START Data provided
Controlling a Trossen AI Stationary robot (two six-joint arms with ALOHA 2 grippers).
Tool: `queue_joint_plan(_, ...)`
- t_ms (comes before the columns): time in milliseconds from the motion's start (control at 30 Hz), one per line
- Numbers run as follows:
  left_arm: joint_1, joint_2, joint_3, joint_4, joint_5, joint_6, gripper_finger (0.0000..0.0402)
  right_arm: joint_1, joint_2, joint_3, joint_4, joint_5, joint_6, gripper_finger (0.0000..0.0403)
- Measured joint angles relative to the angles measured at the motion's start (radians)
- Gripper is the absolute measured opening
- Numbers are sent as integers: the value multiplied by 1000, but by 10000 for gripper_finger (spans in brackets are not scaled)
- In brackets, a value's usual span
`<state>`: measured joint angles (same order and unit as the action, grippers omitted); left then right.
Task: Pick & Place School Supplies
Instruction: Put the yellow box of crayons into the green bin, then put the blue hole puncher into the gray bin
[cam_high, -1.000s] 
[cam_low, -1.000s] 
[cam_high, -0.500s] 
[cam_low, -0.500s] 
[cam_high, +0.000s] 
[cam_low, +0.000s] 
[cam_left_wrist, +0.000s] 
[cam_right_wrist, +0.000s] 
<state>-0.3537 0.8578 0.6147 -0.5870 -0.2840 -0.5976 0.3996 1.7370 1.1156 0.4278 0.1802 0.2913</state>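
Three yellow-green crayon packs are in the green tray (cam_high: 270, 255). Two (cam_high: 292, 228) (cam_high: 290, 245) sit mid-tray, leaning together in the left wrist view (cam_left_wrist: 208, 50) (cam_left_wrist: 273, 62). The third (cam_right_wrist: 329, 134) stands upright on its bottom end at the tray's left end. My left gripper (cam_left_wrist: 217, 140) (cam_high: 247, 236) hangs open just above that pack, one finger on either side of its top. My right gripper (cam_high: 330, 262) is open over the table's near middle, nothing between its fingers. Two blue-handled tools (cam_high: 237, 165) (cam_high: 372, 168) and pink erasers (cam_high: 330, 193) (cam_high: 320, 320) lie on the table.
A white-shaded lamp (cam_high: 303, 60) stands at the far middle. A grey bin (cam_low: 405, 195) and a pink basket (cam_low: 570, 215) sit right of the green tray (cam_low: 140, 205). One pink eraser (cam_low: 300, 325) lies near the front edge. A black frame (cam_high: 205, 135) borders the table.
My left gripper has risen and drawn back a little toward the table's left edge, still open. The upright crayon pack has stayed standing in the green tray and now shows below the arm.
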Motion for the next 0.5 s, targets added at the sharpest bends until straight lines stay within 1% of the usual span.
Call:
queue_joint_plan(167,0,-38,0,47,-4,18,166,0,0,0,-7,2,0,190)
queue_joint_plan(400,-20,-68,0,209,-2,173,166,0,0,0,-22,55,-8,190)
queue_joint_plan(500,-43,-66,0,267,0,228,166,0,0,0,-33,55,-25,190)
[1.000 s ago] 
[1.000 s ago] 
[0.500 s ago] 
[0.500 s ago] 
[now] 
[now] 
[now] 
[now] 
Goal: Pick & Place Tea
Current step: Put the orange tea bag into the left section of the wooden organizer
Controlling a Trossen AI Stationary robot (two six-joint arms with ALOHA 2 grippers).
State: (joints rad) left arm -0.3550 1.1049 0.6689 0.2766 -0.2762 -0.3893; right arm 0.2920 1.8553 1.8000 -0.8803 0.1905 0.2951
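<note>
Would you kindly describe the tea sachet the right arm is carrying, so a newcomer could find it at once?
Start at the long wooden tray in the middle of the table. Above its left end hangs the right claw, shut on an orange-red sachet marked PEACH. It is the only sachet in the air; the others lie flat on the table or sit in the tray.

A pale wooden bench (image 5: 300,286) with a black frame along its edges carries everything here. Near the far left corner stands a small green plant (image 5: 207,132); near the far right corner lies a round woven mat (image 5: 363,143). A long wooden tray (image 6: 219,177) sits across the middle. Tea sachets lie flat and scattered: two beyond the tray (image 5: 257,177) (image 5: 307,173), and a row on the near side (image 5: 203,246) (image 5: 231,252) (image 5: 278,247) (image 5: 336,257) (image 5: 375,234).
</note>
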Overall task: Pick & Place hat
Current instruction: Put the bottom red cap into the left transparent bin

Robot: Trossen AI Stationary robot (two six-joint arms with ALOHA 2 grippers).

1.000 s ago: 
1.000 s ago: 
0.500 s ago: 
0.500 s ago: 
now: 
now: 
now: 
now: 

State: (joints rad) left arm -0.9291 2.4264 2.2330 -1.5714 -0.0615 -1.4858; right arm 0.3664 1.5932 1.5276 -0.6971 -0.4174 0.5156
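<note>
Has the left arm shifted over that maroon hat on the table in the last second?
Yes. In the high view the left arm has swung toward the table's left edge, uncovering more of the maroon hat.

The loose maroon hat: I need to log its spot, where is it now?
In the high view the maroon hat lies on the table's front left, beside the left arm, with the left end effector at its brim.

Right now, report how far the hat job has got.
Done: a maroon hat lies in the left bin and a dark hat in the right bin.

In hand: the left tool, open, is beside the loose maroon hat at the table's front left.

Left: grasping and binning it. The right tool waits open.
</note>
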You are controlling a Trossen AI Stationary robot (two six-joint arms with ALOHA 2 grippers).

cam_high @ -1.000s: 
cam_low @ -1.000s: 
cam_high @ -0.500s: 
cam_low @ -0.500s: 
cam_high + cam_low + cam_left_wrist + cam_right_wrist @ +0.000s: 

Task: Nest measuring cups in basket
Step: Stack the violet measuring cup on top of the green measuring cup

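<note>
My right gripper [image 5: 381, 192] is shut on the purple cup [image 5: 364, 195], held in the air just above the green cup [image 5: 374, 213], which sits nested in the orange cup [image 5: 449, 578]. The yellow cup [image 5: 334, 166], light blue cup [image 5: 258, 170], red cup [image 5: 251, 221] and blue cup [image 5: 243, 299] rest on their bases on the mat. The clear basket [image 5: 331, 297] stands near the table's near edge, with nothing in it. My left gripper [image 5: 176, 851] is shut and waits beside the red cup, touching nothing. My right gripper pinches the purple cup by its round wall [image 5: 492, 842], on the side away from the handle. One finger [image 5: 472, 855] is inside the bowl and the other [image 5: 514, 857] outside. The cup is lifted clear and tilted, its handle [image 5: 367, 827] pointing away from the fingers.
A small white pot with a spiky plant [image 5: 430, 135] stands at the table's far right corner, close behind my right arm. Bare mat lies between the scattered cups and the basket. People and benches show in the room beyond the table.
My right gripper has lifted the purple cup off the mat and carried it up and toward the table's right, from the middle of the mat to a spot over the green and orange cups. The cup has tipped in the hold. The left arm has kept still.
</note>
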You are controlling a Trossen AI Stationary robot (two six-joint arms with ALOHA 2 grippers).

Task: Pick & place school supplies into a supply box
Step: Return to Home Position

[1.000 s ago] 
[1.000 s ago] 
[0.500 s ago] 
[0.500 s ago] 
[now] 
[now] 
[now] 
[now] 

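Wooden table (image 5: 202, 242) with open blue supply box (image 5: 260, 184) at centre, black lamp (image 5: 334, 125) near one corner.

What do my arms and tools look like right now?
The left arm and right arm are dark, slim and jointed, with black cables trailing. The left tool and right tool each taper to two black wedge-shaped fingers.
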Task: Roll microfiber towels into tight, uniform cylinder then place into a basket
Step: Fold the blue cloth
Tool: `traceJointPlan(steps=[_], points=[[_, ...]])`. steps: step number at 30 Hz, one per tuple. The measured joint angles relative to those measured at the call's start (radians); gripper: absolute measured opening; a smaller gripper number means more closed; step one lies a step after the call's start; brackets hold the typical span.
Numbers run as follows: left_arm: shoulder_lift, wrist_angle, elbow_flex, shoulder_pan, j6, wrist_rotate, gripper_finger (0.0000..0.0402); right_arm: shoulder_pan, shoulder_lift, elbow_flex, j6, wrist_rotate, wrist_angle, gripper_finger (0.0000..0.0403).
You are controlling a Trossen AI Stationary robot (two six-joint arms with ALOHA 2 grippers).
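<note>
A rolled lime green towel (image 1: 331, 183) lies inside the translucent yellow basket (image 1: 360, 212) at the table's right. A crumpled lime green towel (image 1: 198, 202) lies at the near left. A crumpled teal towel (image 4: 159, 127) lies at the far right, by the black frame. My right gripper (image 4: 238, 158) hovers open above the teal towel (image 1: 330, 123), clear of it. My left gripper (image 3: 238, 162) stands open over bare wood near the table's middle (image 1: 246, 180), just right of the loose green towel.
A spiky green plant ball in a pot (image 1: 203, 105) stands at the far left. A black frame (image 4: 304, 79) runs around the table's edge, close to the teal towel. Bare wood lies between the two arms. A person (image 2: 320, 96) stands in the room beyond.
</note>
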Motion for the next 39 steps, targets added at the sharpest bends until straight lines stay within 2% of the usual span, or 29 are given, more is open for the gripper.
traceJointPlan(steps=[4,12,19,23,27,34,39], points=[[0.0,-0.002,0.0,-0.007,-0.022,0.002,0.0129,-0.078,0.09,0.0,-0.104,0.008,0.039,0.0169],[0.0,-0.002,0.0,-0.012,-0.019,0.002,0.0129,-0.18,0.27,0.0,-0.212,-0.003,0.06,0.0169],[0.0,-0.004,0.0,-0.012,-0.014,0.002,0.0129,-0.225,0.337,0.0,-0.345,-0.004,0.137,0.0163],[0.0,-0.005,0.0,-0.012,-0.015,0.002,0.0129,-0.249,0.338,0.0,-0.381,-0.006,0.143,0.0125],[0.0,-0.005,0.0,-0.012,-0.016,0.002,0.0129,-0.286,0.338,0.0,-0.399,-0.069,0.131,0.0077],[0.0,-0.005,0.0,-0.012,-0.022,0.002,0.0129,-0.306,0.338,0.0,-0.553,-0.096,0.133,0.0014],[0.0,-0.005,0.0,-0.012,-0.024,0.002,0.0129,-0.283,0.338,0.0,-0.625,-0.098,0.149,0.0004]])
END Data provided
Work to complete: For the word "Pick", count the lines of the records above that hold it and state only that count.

Finished exercise: 4